*EXERCISE*.
Reprint the lines below as they are, minus the pictures.
Start of DATA BLOCK
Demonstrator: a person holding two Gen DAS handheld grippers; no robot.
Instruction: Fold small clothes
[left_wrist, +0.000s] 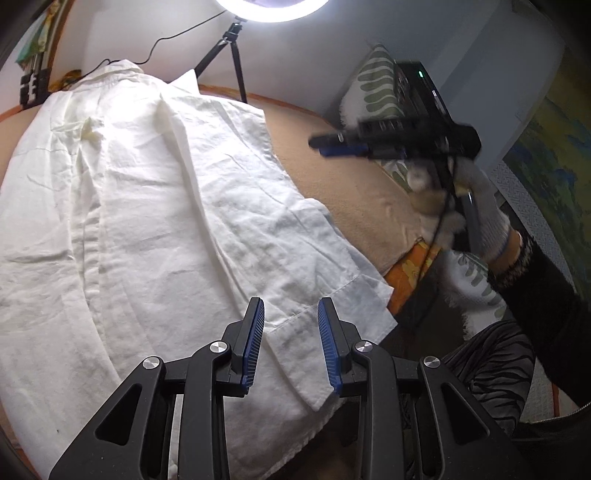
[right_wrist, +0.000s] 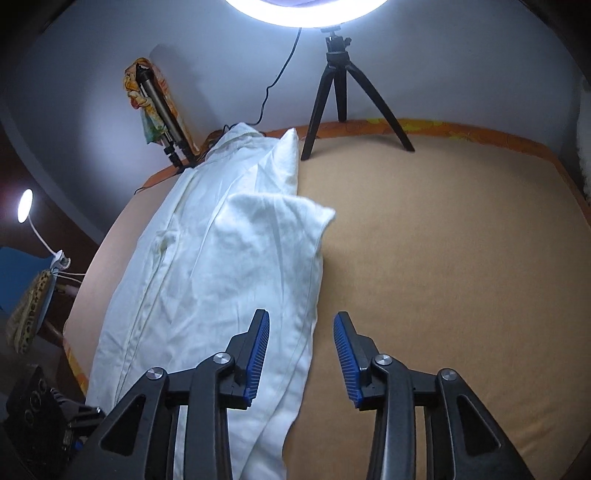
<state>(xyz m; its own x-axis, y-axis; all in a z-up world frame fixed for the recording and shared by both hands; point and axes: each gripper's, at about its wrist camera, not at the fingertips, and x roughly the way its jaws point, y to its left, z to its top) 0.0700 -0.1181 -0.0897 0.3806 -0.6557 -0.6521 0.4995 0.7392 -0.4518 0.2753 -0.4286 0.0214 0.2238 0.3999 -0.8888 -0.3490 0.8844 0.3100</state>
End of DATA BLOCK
*TASK ANSWER*.
Demonstrator: a person holding two Gen DAS handheld grippers; no robot.
Instruction: Fold small clothes
[left_wrist, +0.000s] 
[right_wrist, +0.000s] 
<state>(xyz m; its own x-axis, y-axis; all in a z-up world frame fixed for the recording and shared by both hands; point and axes: each gripper's, at about its wrist camera, not at the fingertips, and x roughly the way its jaws point, y to its left, z to its top) 0.0700 -0.1181 -0.0897 0.3806 -0.6557 -0.6521 0.4995 0.7392 -0.4518 0.2753 -0.4286 0.0214 0.2238 0.3999 -0.8888 -0.3490 0.8844 0.3100</state>

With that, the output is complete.